▶ The data
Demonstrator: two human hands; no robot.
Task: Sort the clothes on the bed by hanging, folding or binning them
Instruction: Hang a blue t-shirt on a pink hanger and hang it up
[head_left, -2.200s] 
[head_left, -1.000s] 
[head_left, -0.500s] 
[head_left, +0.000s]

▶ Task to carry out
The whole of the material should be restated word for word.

▶ Written reply
Demonstrator: two human hands; no robot.
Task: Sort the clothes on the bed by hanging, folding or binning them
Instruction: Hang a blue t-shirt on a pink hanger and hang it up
[head_left, -2.200s] 
[head_left, -1.000s] 
[head_left, -0.500s] 
[head_left, +0.000s]

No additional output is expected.